At Robert Kennedy’s insistence, Chief Justice Earl Warren personally reviewed the evidence relating to President Kennedy’s medical treatment and autopsy.  Because the photos were so gruesome, Warren prevented the staff attorneys from using the autopsy evidence to corroborate the testimony of medical witnesses.  Belin described this decision as “disastrous” because it “gave rise to wild speculation and rumor” about the President’s injuries.  Belin believed that the Kennedy family’s desire for privacy was outweighed by the public’s need to know the facts about the assassination.

In 1968 he was Chairman of the 'Lawyers for Nixon' group. In January 1975, President Gerald Ford, a former Warren Commission member, appointed Belin to serve as executive director of the Rockefeller Commission, which investigated illegal activities of the Central Intelligence Agency. Belin led the Rockefeller Commission’s effort to investigate and publicize the CIA’s program to assassinate foreign officials.  Under pressure from Belin, the CIA turned over records demonstrating the existence of these secret activities.  When members of the Commission, including Vice President Nelson Rockefeller, objected to further investigation, Belin used favorable press coverage to convince the Commission to allow him to continue.  Key CIA officials then testified about the agency’s plans from 1960 to 1964 to assassinate Fidel Castro – plans that had not been disclosed to the Warren Commission.  Based on this evidence, Belin prepared a draft chapter for the commission’s report, but both Rockefeller and Secretary of State Henry Kissinger successfully opposed publication of this chapter.  Belin was upset about this decision, but the evidence that he collected provided important support for the groundbreaking work of the Church Committee in 1975 and 1976.

In September 1981 he appeared on William F. Buckley's Firing Line alongside G. Robert Blakey to discuss the Warren Report. In 1988 he appeared in an episode of The Kwitny Report discussing the American mafia and Kennedy's assassination. Responding to Oliver Stone’s movie “JFK,” Belin delivered a major defense of the Commission’s work in a speech at the National Press Club in Washington, D.C., on March 26, 1992.  He described “the lies, omissions, misrepresentations, and manufactured facts” in the film, and characterized Stone’s work as an effort to impeach the integrity of Earl Warren, “a great Chief Justice.”  Belin also noted the massive amount of money spent by film studios and television networks to generate controversy and profits “as they rewrite the truth” about the Kennedy assassination.

Belin wrote two books on the JFK Assassination: November 22, 1963: You Are the Jury (1973) and Final Disclosure: The Full Truth About the Assassination of President Kennedy (1988).

Belin stood by the findings of the Warren Commission’s report until his death, and was known to become incensed at any mention of an assassination conspiracy.

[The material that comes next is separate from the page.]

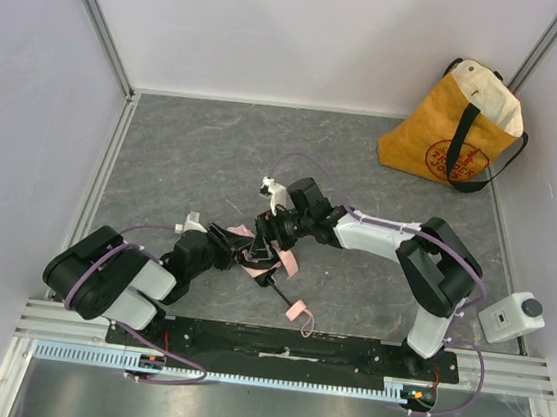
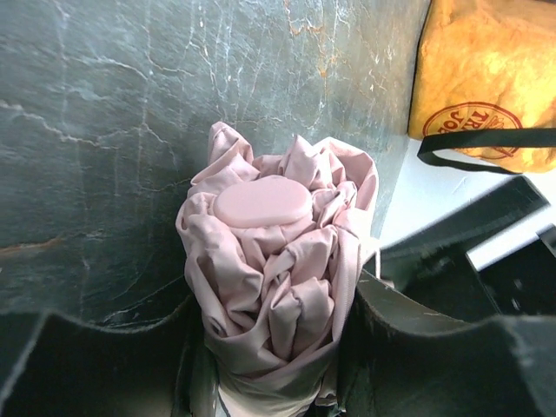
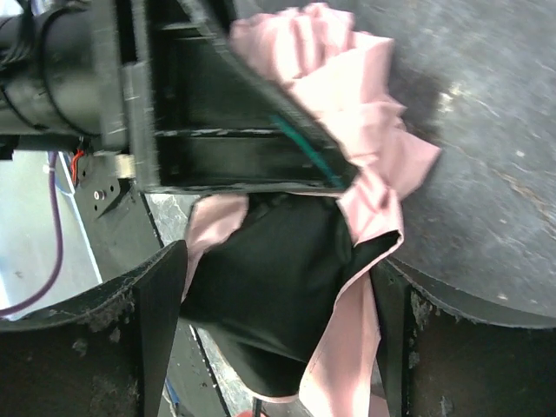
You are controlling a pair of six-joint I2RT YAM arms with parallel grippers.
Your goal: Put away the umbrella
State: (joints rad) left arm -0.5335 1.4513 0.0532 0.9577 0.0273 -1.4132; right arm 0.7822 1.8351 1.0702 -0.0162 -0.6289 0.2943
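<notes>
The umbrella [image 1: 287, 262] lies collapsed at the table's middle, pale pink fabric bunched. Its thin black shaft [image 1: 279, 291] runs toward the near edge and ends in the small pink handle [image 1: 296, 310]. My left gripper [image 1: 232, 249] is shut on the bunched canopy. In the left wrist view [image 2: 274, 347] the fabric fills the gap between the jaws, and the umbrella's round pink cap [image 2: 262, 201] points away. My right gripper [image 1: 271, 239] is open. In the right wrist view [image 3: 278, 321] its jaws straddle a loose fold of the umbrella [image 3: 373, 113], pink outside and black inside. The fold touches the right finger [image 3: 417, 339].
A yellow tote bag [image 1: 448, 137] with black straps leans in the far right corner and also shows in the left wrist view [image 2: 486, 78]. A small white device [image 1: 511, 316] sits at the right near edge. Grey walls enclose the table on three sides.
</notes>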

As he lay in a coma in his final days, his friends would whisper conspiracy theories about the JFK assassination into his ear to confirm his unconsciousness by his unprecedented lack of response.

===Belin Lectureship===
In 1991, Belin established the David W. Belin Lectureship in American Jewish Affairs at his alma mater the University of Michigan as an academic forum for the discussion of contemporary Jewish life in the United States. Belin graduated from the University of Michigan's College of Literature, Science and the Arts, Business School and Law School.

Past Belin lecturers have included Egon Mayer (sociologist), Stephen J. Whitfeld, Arthur Green, Deborah Dash Moore, Alvin Rosenfeld, Paula Hyman, Jeffrey S. Gurock, Arnold Eisen, Sylvia Barack Fishman, Jonathan Sarna, Hasia Diner, Susan Martha Kahn, Riv-Ellen Prell, Andrew Heinze, and Fred Lazin. The Belin lectures have been published annually by the University of Michigan Frankel Center for Judaic Studies.

==Later years and death==
Belin lived in Windsor Heights, Iowa and on Manhattan's East Side. In January 1999, he sustained head injuries in a fall in a Rochester, Minnesota hotel room. Belin was in a coma before dying twelve days later on January 17.